I recently described how a long-anticipated holiday in Gran Canaria turned into a nightmare. To recap briefly, I became very ill and in need of urgent, lifesaving surgery. Thankfully, I hadn’t skimped on insurance and had taken out a top-of-the-range platinum policy with reputable UK insurers.
Or so I thought. The policy document had been suitably reassuring: “If you are ill while away, call our emergency assistance line so we can help you”. Sounded so simple, but at the end of day it involved around 40 calls to the insurers’ UK-based agents, rarely speaking to the same person and repeating the same information over and over again. Far from helping us, the process put stress levels through the roof.
The hotel doctor had referred me for diagnosis and treatment to a local private clinic, five minutes by taxi from our hotel. It was only when we got home that I consulted the Financial Ombudsman Service website that suggests most travel insurance policies do not cover costs incurred in private clinics “and cover treatment in public hospitals only”.
Although there is no reference to that in our policy document, it makes me wonder if that was a factor in our insurers’ reluctance to confirm they would meet the €25,000 cost of surgery at a private clinic.
Without covering old ground, the insurers appeared to be looking for loopholes to avoid paying out. At 4.30pm on a Friday for example, my wife was asked to obtain two years of my medical records from our GP in Aberdeen. Largely due to the insurers’ procrastination and the need for immediate surgery, I was transferred to the public hospital 40 miles way.
I don’t appear to be alone in believing insurance companies deploy a range of strategies to avoid paying out or paying out in full. A 2019 YouGov report, Better Safe Than Sorry, analysed British people’s attitudes to insurance. The report revealed a real lack of public trust in the industry. Their principal strategies have been described as “the three Ds”: Deny, Delay and Defend. From my recent experience, I would add a fourth, Death.
The intention appears to be to wear down claimants, usually causing more, not less stress. This is particularly hard on policy holders who may be elderly or sick, or in my case, both. Even arranging our delayed return to the UK turned into a severe test of stamina and endurance.
The day before our rearranged flight, our insurers contacted us to say I needed a further medical test to obtain the all-important “Fit to Fly” certificate. It would have been too simple to arrange the test at the clinic round the corner from our hotel. Oh no, we were faced with an arduous 80-mile round trip to Las Palmas, incurring taxi costs of €70 each way.
The fact that I had undergone four hours of surgery only days earlier cut no ice. There was no awareness or recognition from the insurers and their agents of the stress involved. A lack of familiarity with local geography and distances involved, might have been a contributory factor. All in all, if this was being helped, I wouldn’t like to experience obstruction.
I would like to report that since getting home, our insurance woes have disappeared. Fat chance. Trying to reclaim our up-front expenses, such as the €620 paid to the hotel doctor, has opened up a whole new chapter of deflection, delay and frustration.
Naively, I believed the insurers’ website that the easiest way to submit a claim was online. I duly completed the form and scanned in all receipts. Almost by return, three emails popped up informing me that they now required among other things, completion of another form and a lengthy declaration to be made by my GP. I could have wept.
My claim could not be progressed “without the requested documents above”. Why on earth not? A phone call to clarify what was required meant being in a queue for 30 minutes, regularly being reminded “the easiest way to submit a claim is online”. Aye right. “The three Ds” were in full swing.
It's not just travel and health insurance that causes claimants stress and heartache.
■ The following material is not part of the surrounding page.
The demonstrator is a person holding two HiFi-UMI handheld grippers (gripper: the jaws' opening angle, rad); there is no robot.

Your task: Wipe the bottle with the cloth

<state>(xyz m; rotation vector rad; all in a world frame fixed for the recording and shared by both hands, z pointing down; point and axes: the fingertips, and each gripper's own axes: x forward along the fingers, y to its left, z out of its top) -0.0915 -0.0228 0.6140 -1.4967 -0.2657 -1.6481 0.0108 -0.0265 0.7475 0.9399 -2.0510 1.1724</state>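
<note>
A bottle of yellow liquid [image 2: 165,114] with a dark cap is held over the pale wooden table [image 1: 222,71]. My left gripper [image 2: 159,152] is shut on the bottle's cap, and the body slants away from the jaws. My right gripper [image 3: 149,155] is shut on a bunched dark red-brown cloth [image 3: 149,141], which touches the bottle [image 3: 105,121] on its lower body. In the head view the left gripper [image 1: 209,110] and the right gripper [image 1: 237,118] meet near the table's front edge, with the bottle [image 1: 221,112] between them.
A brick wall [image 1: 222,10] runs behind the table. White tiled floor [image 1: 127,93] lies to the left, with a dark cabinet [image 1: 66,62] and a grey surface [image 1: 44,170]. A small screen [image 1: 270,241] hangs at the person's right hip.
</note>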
For 2020/21, the Financial Ombudsman Service reported over 44,000 new insurance-related complaints, an increase of 36% on the previous year. Perhaps not surprisingly, the most complained about issue was “claim denial”. The fact that around one third of complaints were upheld, suggests that some companies “are at it”.
Yes, yes, I know a significant number of claims are false or inflated and insurers are being taken to the cleaners by “no win, no fee” lawyers. Many will have been asked at the car repairers, “is this an insurance job?”.
Nevertheless, we’re entitled to something a whole lot better. Making a claim is stressful enough without being compounded by a deliberate policy of prevarication. It’s time to stand up for ourselves. From now on my motto is, “Don’t let the b*****ds grind you down”. Watch this space.